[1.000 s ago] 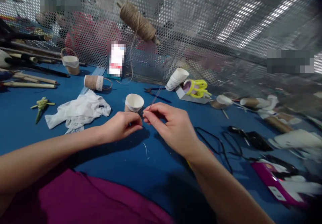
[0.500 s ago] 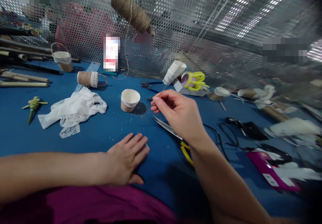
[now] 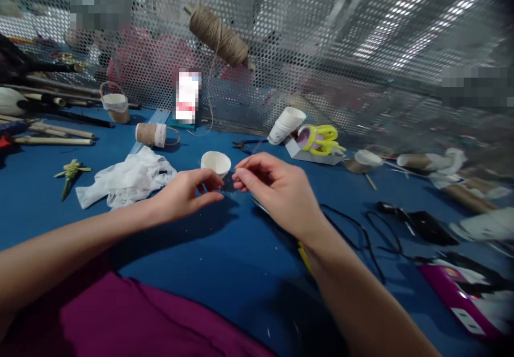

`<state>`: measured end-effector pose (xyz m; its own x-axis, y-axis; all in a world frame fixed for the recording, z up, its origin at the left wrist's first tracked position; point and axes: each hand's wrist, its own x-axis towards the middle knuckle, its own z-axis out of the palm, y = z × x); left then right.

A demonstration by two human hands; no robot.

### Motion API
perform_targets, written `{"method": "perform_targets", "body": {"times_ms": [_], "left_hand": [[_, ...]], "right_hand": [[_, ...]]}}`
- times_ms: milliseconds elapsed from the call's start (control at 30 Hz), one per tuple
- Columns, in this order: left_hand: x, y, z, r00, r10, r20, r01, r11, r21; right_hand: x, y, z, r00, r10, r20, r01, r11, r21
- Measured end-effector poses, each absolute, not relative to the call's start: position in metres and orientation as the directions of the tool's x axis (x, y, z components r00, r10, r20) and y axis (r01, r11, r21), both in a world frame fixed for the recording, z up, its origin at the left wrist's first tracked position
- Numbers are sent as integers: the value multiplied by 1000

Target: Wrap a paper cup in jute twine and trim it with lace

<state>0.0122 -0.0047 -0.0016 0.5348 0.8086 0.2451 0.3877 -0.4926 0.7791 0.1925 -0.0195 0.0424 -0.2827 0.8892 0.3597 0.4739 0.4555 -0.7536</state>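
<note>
My right hand (image 3: 273, 191) is closed in a pinch right of the small white-lined cup (image 3: 216, 161). A thin brown strand, faint here, runs up from its fingers. My left hand (image 3: 191, 192) hovers in front of the cup, its thumb apart from the curled fingers and nothing visible between them. The cup stands upright on the blue table, its lower part hidden behind my left fingers. Under my right hand and wrist lie scissors with yellow handles (image 3: 305, 259), mostly covered.
White lace cloth (image 3: 130, 177) and a green woven piece (image 3: 71, 171) lie at left. Behind are twine-wrapped cups with handles (image 3: 150, 134), a twine spool (image 3: 219, 35), pliers (image 3: 249, 145) and stacked paper cups (image 3: 286, 125). Black cords (image 3: 357, 234) and a magenta power strip (image 3: 458, 298) lie right.
Half a second ago my left hand lay flat near the table's front edge; now it is raised beside the right hand. The right hand keeps its pinch on the strand. The view has shifted slightly.
</note>
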Motion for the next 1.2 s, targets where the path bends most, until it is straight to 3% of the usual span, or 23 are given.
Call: {"method": "perform_targets", "body": {"times_ms": [133, 467, 867, 1200], "left_hand": [[13, 1, -18, 565, 807, 174, 291, -393, 872], [21, -5, -12, 599, 760, 252, 271, -489, 829], [22, -16, -10, 693, 718, 58, 143, -216, 966], [23, -18, -12, 712, 701, 39, 145, -201, 969]], "right_hand": [[185, -18, 38, -336, 888, 314, 531, 454, -716], [193, -19, 41, -334, 906, 261, 437, 394, -809], [203, -23, 54, -294, 922, 252, 336, 347, -876], [205, -25, 58, -267, 940, 212, 318, 293, -901]]}}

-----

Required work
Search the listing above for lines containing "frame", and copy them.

Solution for this task
`<state>`: measured end-effector pose (xyz m; its own x-axis, y-axis; all in a world frame fixed for the recording, z up, its origin at the left wrist's first tracked position; point and axes: each hand's wrist, its own x-axis towards the middle knuckle, its own z-axis out of the palm, y = z × x); left then right.
- Measured end-effector poses, each absolute, not relative to the call's start: position in metres and orientation as the directions of the tool's x axis (x, y, z components r00, r10, r20) and y axis (r01, r11, r21), both in a world frame fixed for the recording, z up, its origin at the left wrist's first tracked position

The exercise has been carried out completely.